TL;DR: Santorini for the caldera and the sunsets — Canaves Oia Epitome is the property that defines the island at the top of the market. Mykonos for the energy — Cavo Tagoo and the Scorpios experience if you want it properly. Paros if you want both without the crowds — Cosme, A Luxury Collection Resort, and Parilio are the addresses. Hydra if you want Greece without cars or airports. Rhodes if you want history with a serious beach. And Athens, always, as the base that makes any combination work.

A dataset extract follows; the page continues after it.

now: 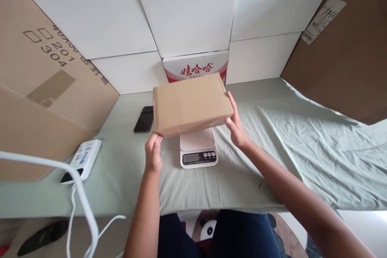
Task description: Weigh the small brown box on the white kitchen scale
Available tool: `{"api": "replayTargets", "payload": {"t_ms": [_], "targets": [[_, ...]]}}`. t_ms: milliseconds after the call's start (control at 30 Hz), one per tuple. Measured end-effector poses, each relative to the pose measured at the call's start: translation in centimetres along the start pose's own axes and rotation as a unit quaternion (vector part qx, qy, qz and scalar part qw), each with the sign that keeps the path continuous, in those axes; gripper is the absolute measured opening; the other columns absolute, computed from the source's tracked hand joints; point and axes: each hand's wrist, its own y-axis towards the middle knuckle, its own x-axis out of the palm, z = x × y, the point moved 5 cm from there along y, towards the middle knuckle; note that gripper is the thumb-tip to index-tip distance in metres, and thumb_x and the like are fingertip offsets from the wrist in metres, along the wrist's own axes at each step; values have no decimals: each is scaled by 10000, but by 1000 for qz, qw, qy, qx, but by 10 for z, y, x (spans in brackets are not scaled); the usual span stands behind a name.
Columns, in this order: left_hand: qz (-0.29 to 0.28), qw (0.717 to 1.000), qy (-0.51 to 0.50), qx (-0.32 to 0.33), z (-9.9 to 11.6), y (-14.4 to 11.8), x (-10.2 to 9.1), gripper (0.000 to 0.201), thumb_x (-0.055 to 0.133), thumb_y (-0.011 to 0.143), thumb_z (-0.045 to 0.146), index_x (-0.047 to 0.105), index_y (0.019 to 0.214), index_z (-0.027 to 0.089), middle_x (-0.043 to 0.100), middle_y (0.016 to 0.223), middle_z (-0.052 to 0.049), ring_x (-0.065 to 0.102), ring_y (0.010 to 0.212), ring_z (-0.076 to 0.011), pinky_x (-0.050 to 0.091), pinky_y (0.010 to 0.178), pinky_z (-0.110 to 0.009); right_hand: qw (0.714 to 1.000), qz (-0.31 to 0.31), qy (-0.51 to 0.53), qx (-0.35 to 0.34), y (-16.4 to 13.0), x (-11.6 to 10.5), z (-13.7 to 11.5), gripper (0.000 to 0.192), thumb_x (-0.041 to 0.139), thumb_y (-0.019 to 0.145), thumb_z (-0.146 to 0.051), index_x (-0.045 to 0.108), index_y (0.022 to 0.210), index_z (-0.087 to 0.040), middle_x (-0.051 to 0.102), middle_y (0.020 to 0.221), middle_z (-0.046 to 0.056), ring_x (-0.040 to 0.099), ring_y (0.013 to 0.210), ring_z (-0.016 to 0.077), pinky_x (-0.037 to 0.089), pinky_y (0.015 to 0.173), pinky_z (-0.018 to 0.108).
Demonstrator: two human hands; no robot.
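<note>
A flat brown cardboard box is held level just above a small white kitchen scale on the green cloth. My left hand grips the box's near left corner. My right hand holds its right edge. The box covers most of the scale's platform; only the front with the display and buttons shows. I cannot tell whether the box touches the platform.
A black phone lies left of the box. A white power bank with a cable sits at the front left. White cardboard sheets, a red-printed carton and brown cartons wall the table.
</note>
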Motion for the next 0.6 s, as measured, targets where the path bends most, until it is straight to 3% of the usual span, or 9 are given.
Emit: {"api": "replayTargets", "payload": {"t_ms": [133, 467, 600], "targets": [[13, 1000, -3, -15, -1, -40, -9, 752, 635, 796, 815, 780, 1115, 150, 774, 1094, -174, 719, 1173, -368, 556, 1038, -473, 1000, -1, -13, 12, -41, 2, -6, 814, 433, 992, -765, 156, 1692, -456, 237, 1770, -29, 232, 1646, 361, 255, 1337, 624], [-1, 999, 5, -42, -8, -37, -9, 809, 608, 829, 805, 761, 1281, 153, 750, 1285, -203, 670, 1297, -395, 518, 1102, -501, 996, 13, -17, 85, -47, 10, 9, 844, 363, 987, -792, 169, 1700, -384, 312, 1737, 55, 307, 1600, 382, 358, 1253, 650], [11, 1000, -25, -3, 4, -33, -9, 802, 582, 869, 782, 679, 1440, 226, 600, 1554, -166, 482, 1513, -379, 403, 1228, -492, 992, 72, -2, 100, -45, -6, 19, 837, 314, 972, -822, 84, 1692, -463, 340, 1721, 49, 430, 1521, 386, 421, 1183, 670]]}}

Santorini Oia village at sunset with white houses caldera views Greek flag Greek Islands 2026
Oia, Santorini at dusk.

Santorini — the caldera is the point, and the caldera is enough

Santorini is the most photographed Greek island for reasons that are entirely legitimate. The caldera — the volcanic crater that forms the island's western edge — is one of the genuine natural wonders of the Mediterranean. The view from Oia at sunset, or from a caldera-edge terrace at 7am before anyone is awake, is not something you habituate to. It keeps being extraordinary.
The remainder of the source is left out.